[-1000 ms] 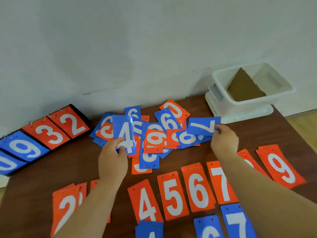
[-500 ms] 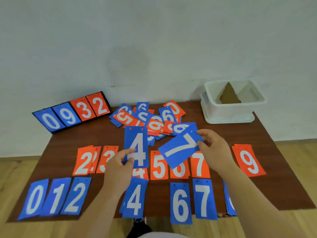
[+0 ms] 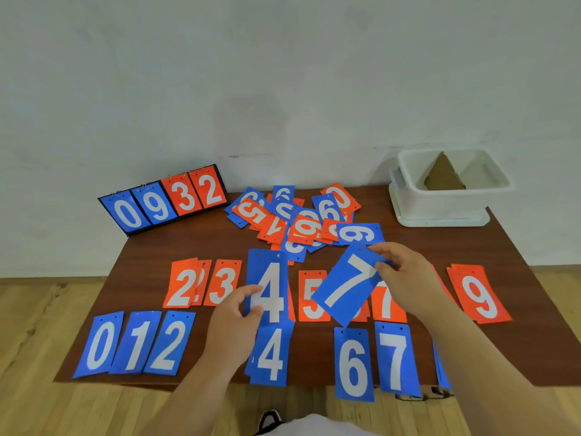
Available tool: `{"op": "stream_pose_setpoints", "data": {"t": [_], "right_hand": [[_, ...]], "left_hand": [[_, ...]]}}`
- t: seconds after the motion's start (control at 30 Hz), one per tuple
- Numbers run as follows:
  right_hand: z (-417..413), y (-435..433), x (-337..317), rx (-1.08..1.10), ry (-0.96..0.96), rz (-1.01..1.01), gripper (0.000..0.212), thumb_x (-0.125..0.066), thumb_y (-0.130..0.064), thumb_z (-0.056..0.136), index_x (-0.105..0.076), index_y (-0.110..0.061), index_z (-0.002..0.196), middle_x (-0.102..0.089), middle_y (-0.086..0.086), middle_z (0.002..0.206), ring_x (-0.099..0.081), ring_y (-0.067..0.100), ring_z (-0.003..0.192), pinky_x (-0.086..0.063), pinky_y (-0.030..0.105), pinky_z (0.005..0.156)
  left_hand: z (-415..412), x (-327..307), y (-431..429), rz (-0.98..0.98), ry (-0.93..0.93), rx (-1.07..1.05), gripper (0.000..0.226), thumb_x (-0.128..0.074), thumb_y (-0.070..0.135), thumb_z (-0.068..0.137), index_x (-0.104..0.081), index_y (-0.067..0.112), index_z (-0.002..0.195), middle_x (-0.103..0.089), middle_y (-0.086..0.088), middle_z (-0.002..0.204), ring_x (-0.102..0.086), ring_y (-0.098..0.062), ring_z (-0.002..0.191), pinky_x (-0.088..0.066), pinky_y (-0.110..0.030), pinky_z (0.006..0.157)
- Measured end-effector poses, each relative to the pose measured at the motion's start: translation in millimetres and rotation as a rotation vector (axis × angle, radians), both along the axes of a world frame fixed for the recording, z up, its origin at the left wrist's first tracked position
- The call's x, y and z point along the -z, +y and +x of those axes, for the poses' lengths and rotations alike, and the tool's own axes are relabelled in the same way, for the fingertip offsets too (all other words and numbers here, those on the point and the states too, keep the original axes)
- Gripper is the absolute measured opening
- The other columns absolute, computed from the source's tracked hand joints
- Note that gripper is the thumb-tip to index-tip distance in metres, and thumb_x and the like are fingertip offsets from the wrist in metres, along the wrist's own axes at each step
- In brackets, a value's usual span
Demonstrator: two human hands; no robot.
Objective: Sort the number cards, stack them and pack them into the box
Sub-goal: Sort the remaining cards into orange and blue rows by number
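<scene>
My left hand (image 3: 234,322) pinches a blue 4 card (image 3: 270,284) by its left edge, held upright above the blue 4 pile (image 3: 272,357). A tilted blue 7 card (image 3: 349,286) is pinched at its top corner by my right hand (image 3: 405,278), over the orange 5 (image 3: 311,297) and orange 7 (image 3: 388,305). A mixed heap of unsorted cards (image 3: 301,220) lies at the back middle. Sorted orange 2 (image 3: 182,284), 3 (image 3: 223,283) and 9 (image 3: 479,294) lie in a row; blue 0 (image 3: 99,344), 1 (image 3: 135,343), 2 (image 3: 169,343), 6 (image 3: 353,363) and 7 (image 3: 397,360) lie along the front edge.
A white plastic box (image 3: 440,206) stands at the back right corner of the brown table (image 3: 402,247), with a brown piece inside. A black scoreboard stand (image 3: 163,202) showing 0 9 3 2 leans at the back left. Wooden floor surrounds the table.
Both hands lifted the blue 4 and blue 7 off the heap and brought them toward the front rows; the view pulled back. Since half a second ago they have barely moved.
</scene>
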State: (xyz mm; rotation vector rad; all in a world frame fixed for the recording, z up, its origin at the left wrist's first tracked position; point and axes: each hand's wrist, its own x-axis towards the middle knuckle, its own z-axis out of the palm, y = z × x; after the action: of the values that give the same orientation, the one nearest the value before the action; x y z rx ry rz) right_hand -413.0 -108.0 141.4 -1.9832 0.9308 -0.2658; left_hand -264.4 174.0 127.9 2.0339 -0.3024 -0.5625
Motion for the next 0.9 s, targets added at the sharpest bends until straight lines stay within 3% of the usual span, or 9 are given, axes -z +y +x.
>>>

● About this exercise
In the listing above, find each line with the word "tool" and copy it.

● Answer
Available tool: `{"op": "stream_pose_setpoints", "data": {"t": [_], "right_hand": [[_, ...]], "left_hand": [[_, ...]]}}`
- The call's x, y and z point along the -z, +y and +x of those axes, for the poses' lengths and rotations alike, and the tool's own axes are relabelled in the same way, for the fingertip offsets too (all other words and numbers here, those on the point and the states too, keep the original axes)

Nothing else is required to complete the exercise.